_Input data_
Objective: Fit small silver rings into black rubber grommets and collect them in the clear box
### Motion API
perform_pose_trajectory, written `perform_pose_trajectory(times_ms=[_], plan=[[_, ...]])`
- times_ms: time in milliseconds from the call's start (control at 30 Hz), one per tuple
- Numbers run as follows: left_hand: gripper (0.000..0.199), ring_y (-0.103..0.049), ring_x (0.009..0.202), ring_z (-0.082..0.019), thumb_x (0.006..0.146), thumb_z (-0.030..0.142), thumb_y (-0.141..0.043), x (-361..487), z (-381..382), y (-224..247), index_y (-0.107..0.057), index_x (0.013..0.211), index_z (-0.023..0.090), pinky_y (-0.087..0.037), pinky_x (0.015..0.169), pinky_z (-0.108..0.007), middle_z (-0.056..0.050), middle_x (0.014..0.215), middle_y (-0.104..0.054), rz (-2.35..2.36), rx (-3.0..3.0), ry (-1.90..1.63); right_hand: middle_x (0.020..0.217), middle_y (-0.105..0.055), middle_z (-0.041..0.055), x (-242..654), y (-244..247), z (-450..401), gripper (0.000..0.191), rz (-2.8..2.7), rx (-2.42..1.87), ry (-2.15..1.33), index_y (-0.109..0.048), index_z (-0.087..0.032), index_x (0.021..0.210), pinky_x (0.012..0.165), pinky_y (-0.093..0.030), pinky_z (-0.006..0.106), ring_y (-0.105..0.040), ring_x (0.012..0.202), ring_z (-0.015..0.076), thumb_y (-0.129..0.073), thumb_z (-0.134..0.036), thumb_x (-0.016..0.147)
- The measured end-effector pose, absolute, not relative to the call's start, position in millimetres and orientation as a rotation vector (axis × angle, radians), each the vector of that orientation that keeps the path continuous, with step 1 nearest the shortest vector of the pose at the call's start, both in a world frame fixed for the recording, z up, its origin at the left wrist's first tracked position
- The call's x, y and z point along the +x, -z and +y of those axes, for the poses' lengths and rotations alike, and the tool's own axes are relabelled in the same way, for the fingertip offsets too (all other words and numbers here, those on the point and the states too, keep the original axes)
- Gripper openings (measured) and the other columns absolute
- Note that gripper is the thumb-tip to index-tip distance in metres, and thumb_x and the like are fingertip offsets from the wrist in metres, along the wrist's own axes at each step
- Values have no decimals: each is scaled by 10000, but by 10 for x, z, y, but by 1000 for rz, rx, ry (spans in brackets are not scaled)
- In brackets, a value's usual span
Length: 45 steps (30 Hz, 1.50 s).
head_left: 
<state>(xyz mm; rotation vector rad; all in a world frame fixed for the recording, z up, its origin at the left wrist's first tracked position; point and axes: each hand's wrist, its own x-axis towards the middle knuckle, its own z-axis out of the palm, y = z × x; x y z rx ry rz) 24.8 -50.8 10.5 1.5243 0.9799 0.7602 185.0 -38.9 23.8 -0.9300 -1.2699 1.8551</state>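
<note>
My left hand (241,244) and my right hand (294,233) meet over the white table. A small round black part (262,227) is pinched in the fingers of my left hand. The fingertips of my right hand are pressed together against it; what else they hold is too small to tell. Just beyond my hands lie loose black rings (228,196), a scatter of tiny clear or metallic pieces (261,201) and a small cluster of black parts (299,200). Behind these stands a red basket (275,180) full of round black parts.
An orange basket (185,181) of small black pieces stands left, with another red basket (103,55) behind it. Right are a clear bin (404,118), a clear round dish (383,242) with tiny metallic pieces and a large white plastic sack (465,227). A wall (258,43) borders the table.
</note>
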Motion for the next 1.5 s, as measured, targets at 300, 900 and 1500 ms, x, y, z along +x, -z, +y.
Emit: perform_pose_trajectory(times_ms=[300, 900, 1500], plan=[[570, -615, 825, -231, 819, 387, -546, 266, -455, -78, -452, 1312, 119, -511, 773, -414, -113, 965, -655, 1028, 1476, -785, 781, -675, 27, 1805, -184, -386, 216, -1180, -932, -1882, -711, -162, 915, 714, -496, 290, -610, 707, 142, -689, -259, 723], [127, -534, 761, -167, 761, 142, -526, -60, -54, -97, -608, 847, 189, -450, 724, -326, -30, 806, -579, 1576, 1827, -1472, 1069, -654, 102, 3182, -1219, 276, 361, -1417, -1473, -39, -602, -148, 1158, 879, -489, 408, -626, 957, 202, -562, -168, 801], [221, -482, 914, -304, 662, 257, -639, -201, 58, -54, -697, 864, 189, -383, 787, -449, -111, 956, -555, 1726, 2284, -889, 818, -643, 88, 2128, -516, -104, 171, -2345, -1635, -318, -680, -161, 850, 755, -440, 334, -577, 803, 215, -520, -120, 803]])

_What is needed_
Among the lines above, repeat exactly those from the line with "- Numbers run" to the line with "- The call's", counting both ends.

_Result_
- Numbers run as follows: left_hand: gripper (0.000..0.199), ring_y (-0.103..0.049), ring_x (0.009..0.202), ring_z (-0.082..0.019), thumb_x (0.006..0.146), thumb_z (-0.030..0.142), thumb_y (-0.141..0.043), x (-361..487), z (-381..382), y (-224..247), index_y (-0.107..0.057), index_x (0.013..0.211), index_z (-0.023..0.090), pinky_y (-0.087..0.037), pinky_x (0.015..0.169), pinky_z (-0.108..0.007), middle_z (-0.056..0.050), middle_x (0.014..0.215), middle_y (-0.104..0.054), rz (-2.35..2.36), rx (-3.0..3.0), ry (-1.90..1.63); right_hand: middle_x (0.020..0.217), middle_y (-0.105..0.055), middle_z (-0.041..0.055), x (-242..654), y (-244..247), z (-450..401), gripper (0.000..0.191), rz (-2.8..2.7), rx (-2.42..1.87), ry (-2.15..1.33), index_y (-0.109..0.048), index_z (-0.087..0.032), index_x (0.021..0.210), pinky_x (0.012..0.165), pinky_y (-0.093..0.030), pinky_z (-0.006..0.106), ring_y (-0.105..0.040), ring_x (0.012..0.202), ring_z (-0.015..0.076), thumb_y (-0.129..0.073), thumb_z (-0.134..0.036), thumb_x (-0.016..0.147)
- The measured end-effector pose, absolute, not relative to the call's start, position in millimetres and orientation as a rotation vector (axis × angle, radians), each the vector of that orientation that keeps the path continuous, with step 1 nearest the shortest vector of the pose at the call's start, both in a world frame fixed for the recording, z up, its origin at the left wrist's first tracked position
- The call's x, y and z point along the +x, -z and +y of those axes, for the poses' lengths and rotations alike, and the tool's own axes are relabelled in the same way, for the fingertip offsets too (all other words and numbers here, those on the point and the states too, keep the original axes)

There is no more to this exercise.